LE AUTRICI del libro analizzano i suoi film facendoli dialogare con un universo teorico ampio e forniscono un approfondimento significativo di ciò che in ognuno di essi (ma anche nelle sue collaborazioni da sceneggiatrice con registi come André Téchiné e Claude Barras, e da ultimo con Jacques Audiard) è presente in modo non esplicito, essendo diventato materia cinematografica. Se Silvia Nugara rilegge Tomboy facendolo risuonare ad esempio con le riflessioni di Simone de Beauvoir, Judith Butler, Jack Halberstam e Leslie Feinberg, la manipolazione dei codici del teen movie in Naissance des pieuvres si confronta nel saggio di Federica Fabbiani con la figura di Violette Leduc, ma anche con il pensiero di Paul B. Preciado e di Monique Wittig. Ed è convincente il modo in cui Elisa Cuter, parlando di Diamante nero, mette in allerta sui rischi dell’attribuire identità troppo strette rispetto alle quali gli interessi tematici di Sciamma (l’infanzia? l’adolescenza? la femminilità? la marginalità?) svicolano, si ritagliano uno spazio di imprevisto e perseguono una forma di classicità che le consente di operare continui spostamenti sotterranei, rivolgendosi a un pubblico che è trasversale e diverso per età, cultura, genere e orientamento sessuale.

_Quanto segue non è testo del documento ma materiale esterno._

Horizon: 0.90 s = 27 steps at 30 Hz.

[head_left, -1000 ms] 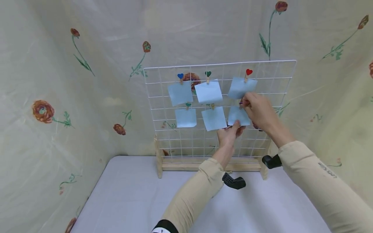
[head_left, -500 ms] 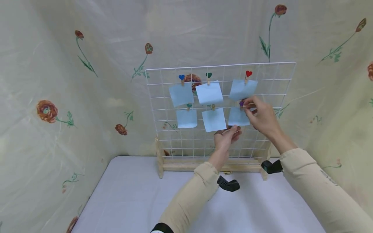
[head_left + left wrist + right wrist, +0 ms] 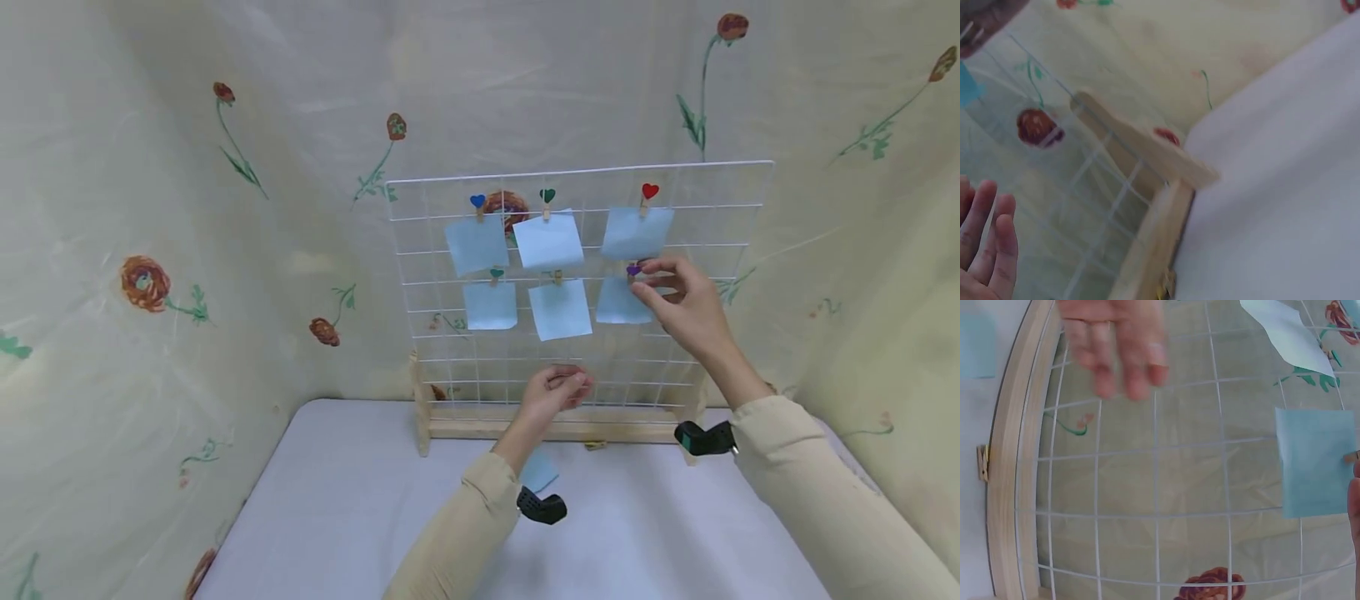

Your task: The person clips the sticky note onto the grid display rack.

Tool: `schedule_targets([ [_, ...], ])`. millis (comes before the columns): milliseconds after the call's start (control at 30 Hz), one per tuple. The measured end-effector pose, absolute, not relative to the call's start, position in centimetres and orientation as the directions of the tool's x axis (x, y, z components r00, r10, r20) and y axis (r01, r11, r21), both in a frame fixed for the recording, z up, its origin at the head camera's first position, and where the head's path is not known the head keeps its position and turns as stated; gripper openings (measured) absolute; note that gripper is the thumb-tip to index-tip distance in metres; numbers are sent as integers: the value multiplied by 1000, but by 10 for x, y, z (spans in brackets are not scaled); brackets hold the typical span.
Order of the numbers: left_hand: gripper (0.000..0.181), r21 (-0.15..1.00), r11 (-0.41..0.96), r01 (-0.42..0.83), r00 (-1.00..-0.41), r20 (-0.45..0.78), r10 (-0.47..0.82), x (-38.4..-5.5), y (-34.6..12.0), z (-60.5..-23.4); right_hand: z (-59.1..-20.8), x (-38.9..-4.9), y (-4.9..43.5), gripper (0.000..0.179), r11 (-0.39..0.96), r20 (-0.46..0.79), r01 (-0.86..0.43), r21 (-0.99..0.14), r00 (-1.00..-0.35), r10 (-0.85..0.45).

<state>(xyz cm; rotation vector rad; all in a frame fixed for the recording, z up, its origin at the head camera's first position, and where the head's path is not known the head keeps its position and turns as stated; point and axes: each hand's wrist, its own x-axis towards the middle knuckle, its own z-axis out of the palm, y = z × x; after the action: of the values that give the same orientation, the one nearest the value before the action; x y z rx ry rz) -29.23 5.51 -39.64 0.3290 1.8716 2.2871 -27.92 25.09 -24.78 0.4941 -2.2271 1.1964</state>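
Observation:
My right hand (image 3: 692, 312) is at the purple heart clothespin (image 3: 633, 270), its thumb and index fingertip on the clip. That clip sits at the top of the lower-right blue paper note (image 3: 622, 302), on the white wire grid (image 3: 465, 360). Only a bit of this hand shows at the right wrist view's edge, beside the note (image 3: 1316, 465). Lower down, in front of the grid, my left hand (image 3: 553, 393) holds nothing. Its fingers (image 3: 1005, 250) are loosely extended in the left wrist view.
Several other blue notes (image 3: 560, 310) hang from the grid on heart clothespins. The grid stands in a wooden base (image 3: 480, 429) on a white-covered table (image 3: 352, 500). A small clothespin (image 3: 595, 445) lies by the base, and a blue note (image 3: 542, 472) near my left wrist.
My left hand has let go of the lower-right note's bottom edge and moved down and left. The right hand stays at the purple clip with its fingers loosened. The loose note on the table has come into view.

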Motion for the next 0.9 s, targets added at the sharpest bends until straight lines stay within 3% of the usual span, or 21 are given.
schedule_targets([
  [200, 22, 997, -5, 73, -961, 72, 266, -279, 22, -440, -259, -271, 254, 28, 530, 636, -543, -651, -772, -10],
  [367, 16, 984, 89, 156, -980, 143, 141, -263, -3, -468, -281, -265, 258, 22, 574, 637, -532, -623, -770, -22],
  [500, 10, 962, 190, 196, -980, 197, 11, -255, -14, -482, -298, -263, 257, 13, 640, 693, -603, -475, -705, -150],
  [667, 8, 909, 345, 234, -967, 256, -19, -251, -19, -503, -317, -262, 257, 23, 687, 722, -677, -265, -611, -324],
  [900, 26, 759, 568, 318, -922, 388, -3, -236, -16, -531, -347, -258, 258, 24, 699, 698, -662, -269, -634, -333],
])
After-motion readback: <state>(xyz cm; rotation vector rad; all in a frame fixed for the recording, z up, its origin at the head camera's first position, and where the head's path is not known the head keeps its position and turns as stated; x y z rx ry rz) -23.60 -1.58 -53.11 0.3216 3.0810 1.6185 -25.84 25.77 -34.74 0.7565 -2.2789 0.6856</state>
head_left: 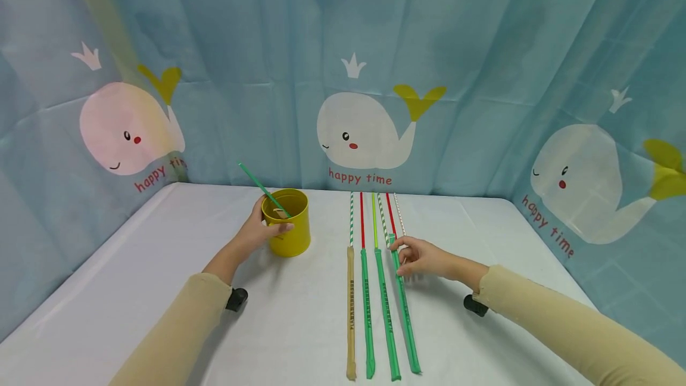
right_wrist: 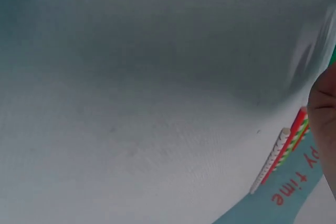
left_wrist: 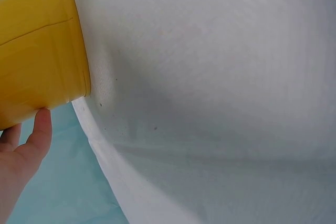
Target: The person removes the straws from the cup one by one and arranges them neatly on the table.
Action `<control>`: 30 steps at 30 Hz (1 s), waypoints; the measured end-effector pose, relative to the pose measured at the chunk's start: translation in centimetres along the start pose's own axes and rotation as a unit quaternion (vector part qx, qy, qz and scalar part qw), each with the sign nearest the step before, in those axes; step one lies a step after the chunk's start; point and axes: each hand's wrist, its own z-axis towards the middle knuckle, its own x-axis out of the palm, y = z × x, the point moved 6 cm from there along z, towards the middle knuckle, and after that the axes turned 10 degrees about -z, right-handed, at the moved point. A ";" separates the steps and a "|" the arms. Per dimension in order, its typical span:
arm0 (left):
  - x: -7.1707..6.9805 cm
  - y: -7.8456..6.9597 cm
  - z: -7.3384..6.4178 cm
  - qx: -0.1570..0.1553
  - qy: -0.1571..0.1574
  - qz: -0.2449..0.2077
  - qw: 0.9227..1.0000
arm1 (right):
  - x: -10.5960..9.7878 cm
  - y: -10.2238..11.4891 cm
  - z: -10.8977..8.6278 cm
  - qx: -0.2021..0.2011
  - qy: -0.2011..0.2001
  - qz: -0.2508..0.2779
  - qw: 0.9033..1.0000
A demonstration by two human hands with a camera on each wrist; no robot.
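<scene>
My left hand point(head_left: 254, 234) grips the yellow bucket point(head_left: 292, 240) at its left side, thumb lying across the near wall. In the left wrist view, fingers press against the bucket point(left_wrist: 39, 61). A green straw point(head_left: 259, 184) leans out over the rim, and something tan shows inside. My right hand point(head_left: 423, 257) pinches the rightmost green paper-wrapped straw point(head_left: 406, 314) near its far end, with index finger and thumb along it. To its left lie two more green wrapped straws point(head_left: 367, 314) point(head_left: 387, 320) and a brown wrapped one point(head_left: 351, 314). The right wrist view mostly misses the fingers.
Behind the wrapped straws runs a row of bare straws: green-striped point(head_left: 351, 219), red point(head_left: 362, 219), lime point(head_left: 374, 219), another green-striped, another red and a white patterned one point(head_left: 399, 213). A white cloth covers the table point(head_left: 300, 326). A blue whale-print curtain point(head_left: 257, 106) surrounds the back and sides.
</scene>
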 end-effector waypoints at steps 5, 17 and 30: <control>0.0 0.0 -0.1 -0.001 -0.003 0.001 1.000 | 0.7 -0.3 0.1 0.019 0.017 -0.012 1.000; 0.2 -0.7 -0.5 -0.018 -0.001 -0.006 1.000 | 1.5 -0.3 0.3 0.037 0.038 -0.057 0.997; 0.0 0.2 0.0 -0.013 -0.006 0.006 1.000 | 2.0 -0.1 -0.3 0.032 0.005 -0.207 0.978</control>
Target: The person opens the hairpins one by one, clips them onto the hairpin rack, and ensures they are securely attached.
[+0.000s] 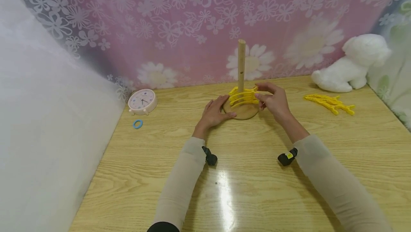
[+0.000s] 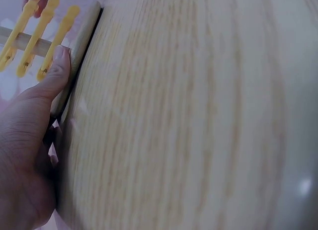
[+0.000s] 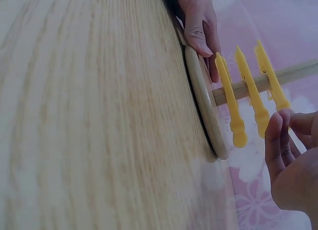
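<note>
In the head view, a wooden post rises upright from a round wooden base. Three yellow clothespins are clipped across the post, one above another. My left hand lies at the left side of the base, thumb and fingers spread along its rim, pressing it. In the left wrist view the thumb touches the base. My right hand pinches the handle end of the topmost clothespin, the one farthest from the base, between thumb and fingertips, seen in the right wrist view.
Several more yellow clothespins lie to the right on the wooden table. A white plush dog sits behind them. At left are a pink clock and a blue ring. A flowered curtain hangs behind.
</note>
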`<state>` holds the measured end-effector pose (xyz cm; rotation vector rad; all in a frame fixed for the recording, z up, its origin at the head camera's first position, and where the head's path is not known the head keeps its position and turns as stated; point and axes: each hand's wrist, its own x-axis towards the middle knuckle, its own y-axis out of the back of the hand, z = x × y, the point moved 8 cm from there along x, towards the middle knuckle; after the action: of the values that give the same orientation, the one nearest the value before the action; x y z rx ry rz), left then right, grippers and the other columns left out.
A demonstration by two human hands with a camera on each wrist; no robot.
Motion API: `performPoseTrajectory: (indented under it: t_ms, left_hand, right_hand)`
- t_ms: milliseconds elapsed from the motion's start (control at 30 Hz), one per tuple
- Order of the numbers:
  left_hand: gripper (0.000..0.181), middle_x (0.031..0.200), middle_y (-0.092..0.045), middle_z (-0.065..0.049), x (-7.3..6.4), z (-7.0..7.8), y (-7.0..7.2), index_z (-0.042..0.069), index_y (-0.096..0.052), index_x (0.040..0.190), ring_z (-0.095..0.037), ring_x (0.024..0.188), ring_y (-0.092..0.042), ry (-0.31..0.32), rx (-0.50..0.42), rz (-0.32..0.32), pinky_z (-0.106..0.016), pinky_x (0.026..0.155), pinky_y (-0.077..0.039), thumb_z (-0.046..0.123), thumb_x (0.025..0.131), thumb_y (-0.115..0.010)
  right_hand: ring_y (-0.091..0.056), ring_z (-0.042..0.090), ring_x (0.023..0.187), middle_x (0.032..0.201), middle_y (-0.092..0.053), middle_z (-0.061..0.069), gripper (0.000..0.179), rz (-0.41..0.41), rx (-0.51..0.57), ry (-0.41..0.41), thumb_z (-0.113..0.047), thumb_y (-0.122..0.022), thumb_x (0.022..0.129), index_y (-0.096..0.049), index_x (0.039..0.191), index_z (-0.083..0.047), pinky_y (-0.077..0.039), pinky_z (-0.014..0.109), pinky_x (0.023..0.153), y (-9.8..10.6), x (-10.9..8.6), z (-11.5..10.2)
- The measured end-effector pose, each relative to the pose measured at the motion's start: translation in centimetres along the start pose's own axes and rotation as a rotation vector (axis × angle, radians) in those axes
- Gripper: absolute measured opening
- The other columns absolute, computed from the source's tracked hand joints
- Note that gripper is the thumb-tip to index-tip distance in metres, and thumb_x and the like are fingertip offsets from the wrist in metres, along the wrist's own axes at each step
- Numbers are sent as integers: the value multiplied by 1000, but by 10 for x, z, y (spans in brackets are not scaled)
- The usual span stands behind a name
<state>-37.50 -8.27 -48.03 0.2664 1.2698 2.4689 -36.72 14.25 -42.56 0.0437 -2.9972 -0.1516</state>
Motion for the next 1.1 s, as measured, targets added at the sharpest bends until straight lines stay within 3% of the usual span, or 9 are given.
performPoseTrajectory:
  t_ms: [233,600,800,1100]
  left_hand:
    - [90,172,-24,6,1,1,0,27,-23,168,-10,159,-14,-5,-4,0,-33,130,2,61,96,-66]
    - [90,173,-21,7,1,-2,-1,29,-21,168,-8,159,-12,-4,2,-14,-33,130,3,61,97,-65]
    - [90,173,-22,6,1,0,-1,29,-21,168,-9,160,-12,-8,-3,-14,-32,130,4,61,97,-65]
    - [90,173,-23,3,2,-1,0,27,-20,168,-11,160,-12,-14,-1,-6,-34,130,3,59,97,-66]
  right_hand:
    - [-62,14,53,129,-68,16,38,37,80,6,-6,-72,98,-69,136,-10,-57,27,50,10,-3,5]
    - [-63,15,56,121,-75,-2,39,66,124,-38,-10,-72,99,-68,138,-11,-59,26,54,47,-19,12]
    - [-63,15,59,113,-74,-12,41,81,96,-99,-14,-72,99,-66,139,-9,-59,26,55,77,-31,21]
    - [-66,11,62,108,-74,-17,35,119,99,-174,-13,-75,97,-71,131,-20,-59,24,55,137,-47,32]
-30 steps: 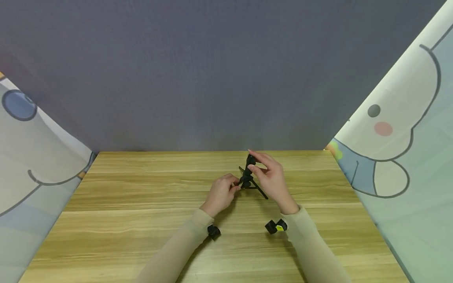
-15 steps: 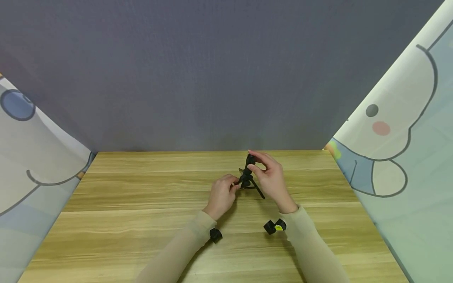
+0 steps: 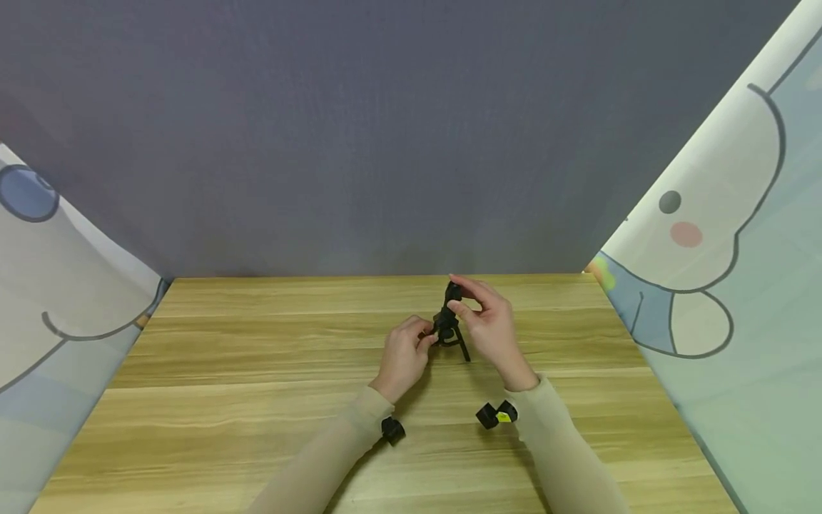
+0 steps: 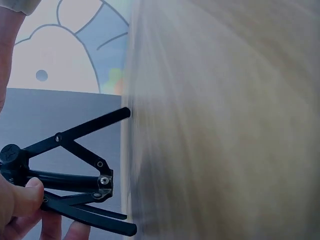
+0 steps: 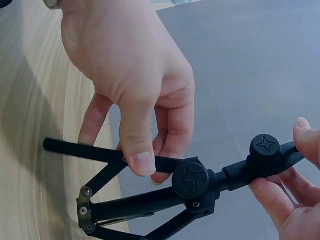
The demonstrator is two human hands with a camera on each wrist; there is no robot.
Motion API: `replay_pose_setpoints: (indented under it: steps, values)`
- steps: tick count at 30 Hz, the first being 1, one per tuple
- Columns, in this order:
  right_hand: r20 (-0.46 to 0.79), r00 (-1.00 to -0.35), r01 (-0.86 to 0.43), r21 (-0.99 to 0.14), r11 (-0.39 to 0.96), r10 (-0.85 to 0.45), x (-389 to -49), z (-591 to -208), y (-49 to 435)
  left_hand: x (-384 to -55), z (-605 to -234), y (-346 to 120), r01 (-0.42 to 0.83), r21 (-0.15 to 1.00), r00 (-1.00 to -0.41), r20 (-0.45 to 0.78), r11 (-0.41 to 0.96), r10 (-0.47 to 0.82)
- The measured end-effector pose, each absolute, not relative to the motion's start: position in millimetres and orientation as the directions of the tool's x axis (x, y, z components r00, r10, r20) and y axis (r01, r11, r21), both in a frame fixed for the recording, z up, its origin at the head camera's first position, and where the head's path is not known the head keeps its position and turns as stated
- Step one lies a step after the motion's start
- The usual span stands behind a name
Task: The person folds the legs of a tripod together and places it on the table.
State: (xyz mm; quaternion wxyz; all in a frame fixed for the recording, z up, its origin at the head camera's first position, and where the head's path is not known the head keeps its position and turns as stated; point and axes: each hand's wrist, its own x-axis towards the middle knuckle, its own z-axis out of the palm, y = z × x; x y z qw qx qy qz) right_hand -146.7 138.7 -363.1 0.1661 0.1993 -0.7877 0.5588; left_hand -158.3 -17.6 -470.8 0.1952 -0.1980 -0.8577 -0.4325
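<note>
A small black tripod (image 3: 446, 319) stands upright at the far middle of the table, slightly tilted, its legs partly spread. My left hand (image 3: 401, 357) pinches one tripod leg between thumb and fingers. My right hand (image 3: 493, 327) holds the upper end of the centre column between thumb and fingers. In the right wrist view, two round knobs with star marks, the lower knob (image 5: 190, 180) and the upper knob (image 5: 264, 148), show on the column. Hinged braces (image 4: 85, 152) join the legs to the column's bottom in the left wrist view. Leg tips are close to the tabletop; contact is unclear.
The wood-grain table (image 3: 257, 400) ends at a dark grey upright panel (image 3: 385, 143) just behind the tripod. Cartoon-printed cloths hang left and right (image 3: 770, 321). A black camera mount (image 3: 393, 430) sits at the left wrist, another camera mount (image 3: 496, 415) at the right.
The tripod's right leg has swung inward and left, so the legs stand closer together. Both hands keep their hold; the left hand has barely shifted. The head view has turned slightly right.
</note>
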Motion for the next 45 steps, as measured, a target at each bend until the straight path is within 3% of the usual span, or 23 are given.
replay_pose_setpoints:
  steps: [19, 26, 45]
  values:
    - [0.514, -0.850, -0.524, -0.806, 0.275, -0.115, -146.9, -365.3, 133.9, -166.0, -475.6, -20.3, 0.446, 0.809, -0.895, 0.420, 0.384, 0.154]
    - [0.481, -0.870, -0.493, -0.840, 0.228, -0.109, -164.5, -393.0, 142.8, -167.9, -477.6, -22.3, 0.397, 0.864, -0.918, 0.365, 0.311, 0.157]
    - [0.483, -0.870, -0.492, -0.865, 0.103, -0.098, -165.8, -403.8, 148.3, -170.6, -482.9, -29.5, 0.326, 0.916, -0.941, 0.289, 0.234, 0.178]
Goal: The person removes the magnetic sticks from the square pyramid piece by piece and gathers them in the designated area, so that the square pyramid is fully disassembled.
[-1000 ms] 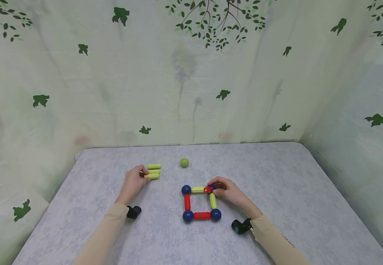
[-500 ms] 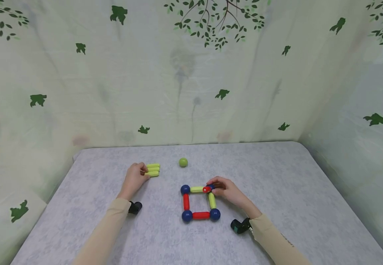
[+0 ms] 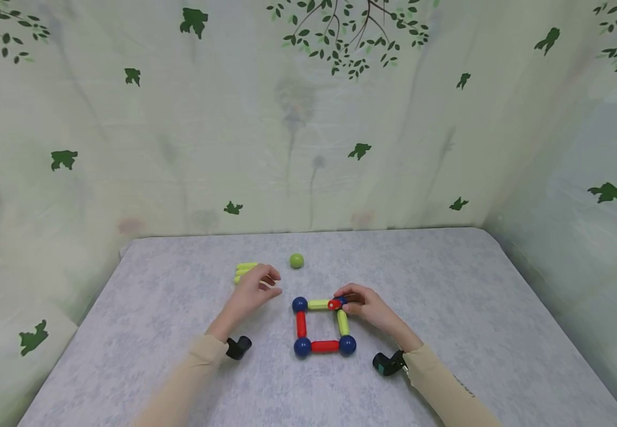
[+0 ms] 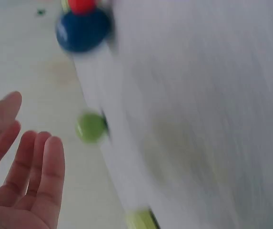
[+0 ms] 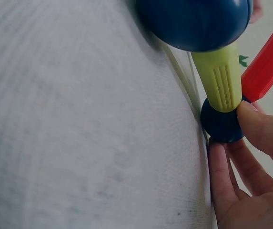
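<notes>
A square of magnetic rods and balls lies on the table, with blue balls at its corners, two red rods (image 3: 325,346) and two yellow-green rods (image 3: 343,324). My right hand (image 3: 369,309) grips the far right blue ball (image 5: 217,125) between thumb and fingers. From that ball another red rod (image 5: 268,64) sticks up, its end facing the head camera. Left of the square, my left hand (image 3: 252,292) hangs above the table, fingers apart and holding nothing. Behind it lie several loose yellow-green rods (image 3: 245,266), partly hidden by the hand.
A green ball (image 3: 296,261) sits toward the back of the grey table (image 3: 420,267). A leaf-printed cloth (image 3: 233,130) hangs behind the table, and on the right. Each wrist carries a small black camera (image 3: 239,347).
My left hand has left the loose yellow-green rods and moved right toward the square, its fingers spreading. My right hand keeps its grip on the corner ball.
</notes>
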`<control>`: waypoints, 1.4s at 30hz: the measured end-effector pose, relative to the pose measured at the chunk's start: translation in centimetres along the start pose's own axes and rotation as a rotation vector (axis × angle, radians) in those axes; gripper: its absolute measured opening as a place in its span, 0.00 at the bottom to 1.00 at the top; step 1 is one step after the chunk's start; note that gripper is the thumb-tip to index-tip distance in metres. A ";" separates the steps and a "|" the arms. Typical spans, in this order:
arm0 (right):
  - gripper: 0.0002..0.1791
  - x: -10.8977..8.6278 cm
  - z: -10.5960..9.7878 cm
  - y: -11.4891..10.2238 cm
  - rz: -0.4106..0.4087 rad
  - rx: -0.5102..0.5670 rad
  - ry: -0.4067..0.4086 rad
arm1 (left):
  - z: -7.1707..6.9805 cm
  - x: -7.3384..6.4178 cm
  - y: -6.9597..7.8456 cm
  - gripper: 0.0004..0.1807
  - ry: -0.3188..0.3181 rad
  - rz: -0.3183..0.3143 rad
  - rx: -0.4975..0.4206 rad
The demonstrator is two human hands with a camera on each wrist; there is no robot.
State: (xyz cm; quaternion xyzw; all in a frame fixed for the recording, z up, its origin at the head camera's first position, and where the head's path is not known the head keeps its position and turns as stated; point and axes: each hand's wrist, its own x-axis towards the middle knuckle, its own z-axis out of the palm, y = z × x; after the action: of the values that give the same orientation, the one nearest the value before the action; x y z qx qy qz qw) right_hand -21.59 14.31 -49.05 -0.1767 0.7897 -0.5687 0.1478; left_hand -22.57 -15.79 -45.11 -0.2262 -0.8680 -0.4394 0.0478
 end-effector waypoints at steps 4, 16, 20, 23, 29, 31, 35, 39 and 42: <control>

Per riprendere le parole di Cuter: situarsi, cioè prendere posizione, ma non per questo rinunciare all’universalità. Quello che oggi è forse considerato il più celebre dei film di Sciamma, Ritratto della giovane in fiamme, secondo Daniela Brogi consente alla regista di reinventare la posizione della donna all’interno della rappresentazione tout court in una prospettiva che attraversa le arti visive, lavorando sullo sguardo, sui silenzi e sulle azioni allo scopo di rovesciare quegli stessi presupposti che fanno della dimensione ottica un’altra forma di possesso, con l’obiettivo di creare un’erotica che non sia un’erotica del dominio.

E INFINE l’esplorazione dell’immaginario che la regista presenta in Petite Maman, la sua ultima opera realizzata in piena pandemia, ha come punti di riferimento figurativi il mondo del cinema d’animazione (e in particolare lo Studio Ghibli di Miyazaki) nonché un certo cinema fantasy americano degli anni Ottanta, come spiega con acume nel suo saggio Ilaria Feole; ma ha molto a che vedere anche con una dimensione del sovrannaturale che maschera e trasforma i timori e i desideri delle protagoniste dei suoi film e degli esseri umani in generale, che cercano uno spazio di apertura all’altro che consenta nello stesso tempo di essere pienamente sé stessi.
C’è una densa stratificazione nell’opera di Céline Sciamma, ed è felice l’intuizione di dedicarle questa ricerca a più voci per conoscere meglio il suo lavoro. Un po’ meno la scelta di aver inserito le immagini dei film a fine volume, anche se si tratta probabilmente di una scelta obbligata per una piccola casa editrice come Asterisco a cui va il merito di essersi lanciata in questo progetto. Chiude il volume un’intervista inedita alla regista, nella quale il riconoscimento del debito nei confronti di Agnès Varda e il riferimento alla «gioia di essere contemporanee» – e cioè a quella radicalità politica della gioia sottolineata anche da Ilaria A. De Pascalis nella postfazione – sono solo alcuni degli ulteriori motivi di interesse che spingono a considerare con attenzione il percorso di una regista non remissiva che non smette di pensare il cinema come uno strumento di trasformazione degli immaginari, e dunque della realtà.